Including Computational Validation as Part of a Model Validation Process: Using Legacy Type Models

The advances made in computational algorithms, computing power and visualization tools are motivating researchers to develop new numerical models or enhance the predictive abilities of existing numerical models. These advances include a combination of enhanced flow equations, improved discretization techniques that reduce the flow equations to algebraic equations, grid methodology, a better understanding of the flow phenomena, highperformance computers, optimization tools, interfaces to enter and process the data input, post-processor visualization and analysis tools. These next-generation computational models are facilitating in capturing the flow physics at various spatial and temporal scales that were not possible until two decades back, primarily due to limitations in computing power. As this limitation eases, numerical modeling will continue to be at the forefront for advancing the frontiers of knowledge across all modeling disciplines.

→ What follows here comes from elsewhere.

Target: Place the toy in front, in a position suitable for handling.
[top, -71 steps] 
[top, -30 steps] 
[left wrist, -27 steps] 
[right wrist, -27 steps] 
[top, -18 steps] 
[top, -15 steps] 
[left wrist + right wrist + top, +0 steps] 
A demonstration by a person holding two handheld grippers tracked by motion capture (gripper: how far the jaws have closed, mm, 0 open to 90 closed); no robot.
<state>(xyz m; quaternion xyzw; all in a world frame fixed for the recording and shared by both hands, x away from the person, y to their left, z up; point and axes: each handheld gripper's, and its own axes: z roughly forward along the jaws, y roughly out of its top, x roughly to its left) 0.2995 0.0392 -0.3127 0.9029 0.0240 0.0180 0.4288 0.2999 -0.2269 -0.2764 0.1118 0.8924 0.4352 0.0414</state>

The reliability of these enhanced models is measured by validating their results with standard benchmark tests. Experiments play an important role, and their data vastly improves the understanding of physical flow. Using the measured physical data as a benchmark for testing various numerical models has been a standard practice across all disciplines. To this end, the physical experiments and the associated measurements need to be done in sufficient detail for a range of flow scenarios to arrive at an acceptable dataset for calibrating, verifying and validating the models. Model validation with experimental benchmark data, although highly recommended, is not feasible for all flow cases due to the costs, time, and limitations in the equipment to measure chosen flow variables in the flow domain. Because the numerical model can simulate complex flow phenomena across different scales, it might not be feasible to obtain the corresponding experimental data. In its absence, using the output from other numerical models as the benchmark data is the second approach to validate the models of interest.
Legacy numerical models are those that were primarily developed before the 1990s and were primarily written in Fortran 77. Characteristic features of these legacy models include (a) they are based on strong mathematical foundational, (b) they have been rigorously tested by users who have spent millions of hours in using them for their applications, and (c) their applications at that time were constrained by available computational resources. While some of the legacy models have evolved with time, others are still available for free in public domains, and their popularity among the modeling community varies from discipline to discipline. Their solution is reliable and can be used with confidence as benchmark data to measure the performance details of current-day models.
In the field of computational hydraulics, one of the legacy models is the Diffusion Hydrodynamic Model (DHM), which was developed for the United States Geological Survey (USGS) in the 1980s (https://pubs.er.usgs.gov/publication/wri874137). DHM solves the two-dimensional overland flow coupled with one-dimensional open channel flow equations and includes interfaces between these two flow regimes using source and sink term approximations. For simulating flows where inertial forces dominate over frictional forces, as in many types of floods, the solution of the twodimensional diffusion wave equation will suffice. The model source code is written in Fortran 77 and can approximate various hydraulic effects as backwater, drawdown, channel overflow, storage and ponding. The model has been extensively tested for different flow scenarios, as detailed in the above document. Its solution has been compared with experimental, theoretical and numerical data. The model’s companion website www.diffusionhydrodynamicmodel. com has the source code and documentation along with various applications for which the model was applied.
The next-generation models that are now more popular for modeling free surface flows include HEC-RAS 2D, TUFLOW, MIKE 21, FLOW-3D, Open-FOAM, WSPG, and XP SWMM. Other models are also being developed and are gaining momentum. The theoretical pinning’s of these models and their applications have been well documented in the literature.
When one utilizes a computational model to develop opinions related to a problem in engineering and science, it is appropriate to also provide a validation of the computational results. Such validation includes an examination of the developed computational model with a variety of plausible modeling parameters leading to a general sensitivity evaluation as to modeling performance versus choice of model parameters (and also boundary conditions). Another type of evaluation is to evaluate the choice of computational model used. That is, there is a space of computational model outcomes that depend upon selection choices of problem boundary conditions and modeling parameter values. But there is also a space of computational outcomes that depend upon the selection of modeling genre and the choice of computational model features. For example, the comparison of meshless models versus meshed or gridded, or celled models can deliver a significant difference in computational outcomes. An approach presented in this note is to model the target problem using a computational modeling approach developed during the initial model evolution stage (typically, in the 1970’s and 1980’s-time frame) but generally prior to about 1990. Such a computational model suitable for use in computational validation is the USGS Diffusion Hydrodynamic Model, which is useful in the computational validation assessment of the more modern computational models. The DHM is recommended to be called a “Legacy” type model where its computer code, FORTRAN 77, remains available from the web and in hard-copy report format. The use of DHM to test the computational outcome from a more modern computational model provides a second opinion as to the veracity of the modeling effort and related outcomes.